*TASK DESCRIPTION*
State how many lines of the data contain the word "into", and write nothing besides the number.

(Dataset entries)
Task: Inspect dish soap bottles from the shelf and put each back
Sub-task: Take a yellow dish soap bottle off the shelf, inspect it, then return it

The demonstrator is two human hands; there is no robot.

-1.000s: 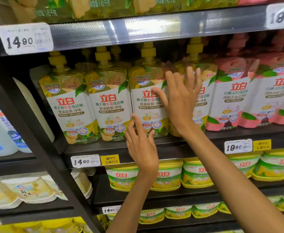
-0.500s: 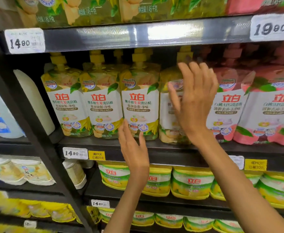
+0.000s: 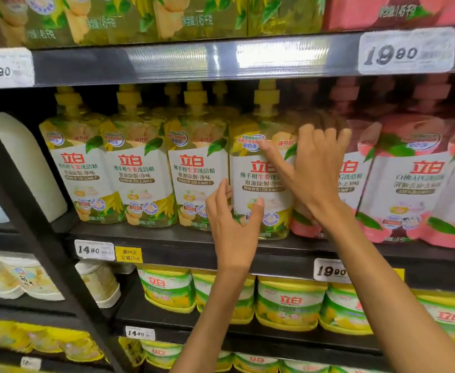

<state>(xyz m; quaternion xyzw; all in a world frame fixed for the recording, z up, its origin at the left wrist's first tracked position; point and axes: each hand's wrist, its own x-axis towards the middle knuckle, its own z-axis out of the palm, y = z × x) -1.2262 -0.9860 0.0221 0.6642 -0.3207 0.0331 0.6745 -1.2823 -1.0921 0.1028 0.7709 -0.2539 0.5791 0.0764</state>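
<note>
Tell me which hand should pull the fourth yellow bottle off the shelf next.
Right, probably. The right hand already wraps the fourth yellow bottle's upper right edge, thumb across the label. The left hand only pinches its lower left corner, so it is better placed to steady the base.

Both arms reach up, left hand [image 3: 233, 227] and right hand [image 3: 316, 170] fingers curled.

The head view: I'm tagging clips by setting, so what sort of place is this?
Most likely a supermarket aisle for cleaning goods. Black shelves carry rows of identical yellow soap bottles and pink ones, and printed price tags reading 14.90 and 19.90 sit on the shelf edges.
</note>
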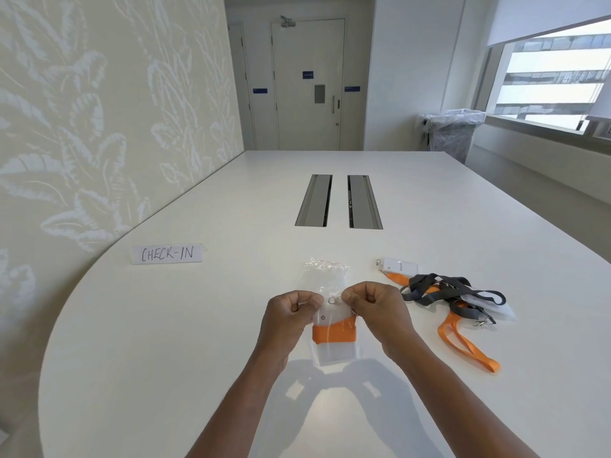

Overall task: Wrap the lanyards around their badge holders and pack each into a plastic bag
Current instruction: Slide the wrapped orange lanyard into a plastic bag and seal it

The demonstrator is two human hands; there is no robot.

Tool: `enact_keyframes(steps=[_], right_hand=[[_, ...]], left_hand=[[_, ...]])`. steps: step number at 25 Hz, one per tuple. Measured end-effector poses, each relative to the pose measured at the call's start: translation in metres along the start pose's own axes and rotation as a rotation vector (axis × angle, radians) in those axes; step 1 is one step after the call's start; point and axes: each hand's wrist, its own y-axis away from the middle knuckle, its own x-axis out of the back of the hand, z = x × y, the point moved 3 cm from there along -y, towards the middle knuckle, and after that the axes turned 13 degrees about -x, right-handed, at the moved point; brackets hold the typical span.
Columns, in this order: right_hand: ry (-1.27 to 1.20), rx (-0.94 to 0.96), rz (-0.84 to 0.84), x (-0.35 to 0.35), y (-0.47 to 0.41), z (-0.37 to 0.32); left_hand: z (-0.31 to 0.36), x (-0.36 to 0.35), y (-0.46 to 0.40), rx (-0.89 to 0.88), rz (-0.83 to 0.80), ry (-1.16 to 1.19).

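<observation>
Step in hand: I judge I'm packing, not wrapping; one badge holder (332,320) with its orange lanyard (334,333) wound round it sits inside a clear plastic bag (327,282)
Left hand (291,312): fingers curled, pinching the bag's left side
Right hand (373,307): fingers curled, pinching the right side, a metal ring (331,301) between the two hands
Bag place: held just over the table (198,325), toward its near edge, middle
Still to do: a heap of grey lanyards (453,292) and a loose orange strap (463,342) toward the right edge, a white badge (398,266) just beyond
Next move: settle the holder deeper and close the mouth, I reckon; whether the bag seals I cannot tell
Far-left: CHECK-IN sign (167,253)
</observation>
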Motion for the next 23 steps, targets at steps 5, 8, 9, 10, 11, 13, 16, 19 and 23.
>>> enact_keyframes(steps=[5, 8, 9, 10, 11, 13, 16, 19, 23], right_hand=[[0.021, 0.006, 0.010, -0.002, 0.000, 0.001], [0.045, 0.009, 0.001, -0.006, 0.001, 0.001], [0.050, 0.004, -0.015, -0.007, 0.001, -0.001], [0.050, -0.002, -0.035, -0.007, 0.001, -0.002], [0.052, -0.008, -0.051, -0.007, 0.001, -0.003], [0.070, -0.006, -0.076, -0.007, 0.003, -0.006], [0.065, -0.003, -0.099, -0.010, 0.006, -0.006], [0.005, -0.033, -0.094, -0.010, 0.007, -0.007], [0.028, -0.009, -0.054, -0.007, 0.010, -0.007]], left_hand=[[0.004, -0.002, 0.000, -0.046, -0.011, -0.097], [0.008, -0.005, -0.002, -0.093, 0.019, -0.169], [0.009, -0.006, -0.001, -0.100, 0.026, -0.172], [0.010, -0.006, -0.001, -0.105, 0.031, -0.164], [0.010, -0.006, 0.000, -0.111, 0.037, -0.154], [0.010, -0.005, 0.001, -0.121, 0.049, -0.140], [0.013, -0.006, 0.001, -0.129, 0.033, -0.136], [0.014, -0.007, 0.001, -0.117, 0.010, -0.145], [0.012, -0.006, 0.003, -0.005, -0.084, -0.106]])
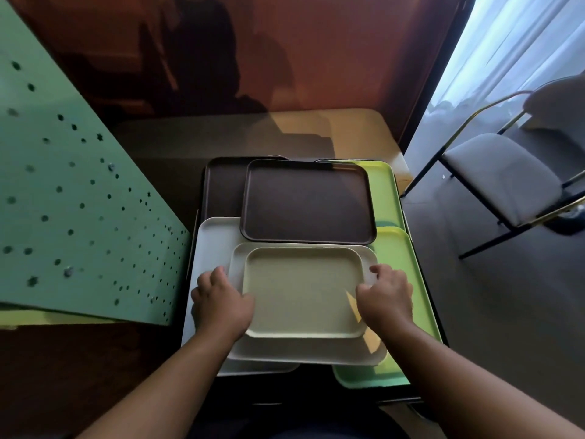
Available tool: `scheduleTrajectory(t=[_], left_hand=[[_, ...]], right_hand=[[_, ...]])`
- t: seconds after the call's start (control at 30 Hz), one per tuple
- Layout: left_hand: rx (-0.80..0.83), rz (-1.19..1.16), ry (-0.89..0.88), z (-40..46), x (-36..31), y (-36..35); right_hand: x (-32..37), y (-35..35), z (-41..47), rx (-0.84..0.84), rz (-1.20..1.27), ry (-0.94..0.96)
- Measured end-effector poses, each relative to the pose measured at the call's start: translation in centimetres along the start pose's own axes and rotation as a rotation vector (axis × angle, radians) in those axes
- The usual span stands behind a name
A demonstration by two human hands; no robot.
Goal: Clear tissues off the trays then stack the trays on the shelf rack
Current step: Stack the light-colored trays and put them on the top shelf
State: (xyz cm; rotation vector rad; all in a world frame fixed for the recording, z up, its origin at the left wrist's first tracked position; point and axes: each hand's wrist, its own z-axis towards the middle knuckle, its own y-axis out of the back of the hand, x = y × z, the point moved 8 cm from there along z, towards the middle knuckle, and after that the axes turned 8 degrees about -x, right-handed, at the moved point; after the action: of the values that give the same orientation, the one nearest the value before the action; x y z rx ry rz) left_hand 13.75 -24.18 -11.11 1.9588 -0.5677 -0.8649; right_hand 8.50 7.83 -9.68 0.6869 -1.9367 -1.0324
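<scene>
Atop stacked trays, both hands [223, 301] [384, 296] grip beige tray [302, 289].

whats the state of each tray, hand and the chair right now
Small beige plastic tray: empty, nested in a larger one, gripped at both sides.
Larger off-white tray: under the beige one.
Top dark brown tray: empty, lying flat on other trays.
Lime green trays: partly covered at the right.
Left hand: holds the beige tray's left edge.
Right hand: holds its right edge.
Grey cushioned chair: unoccupied.
</scene>
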Motion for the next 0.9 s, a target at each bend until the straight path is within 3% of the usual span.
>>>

*TASK RESPONSE*
2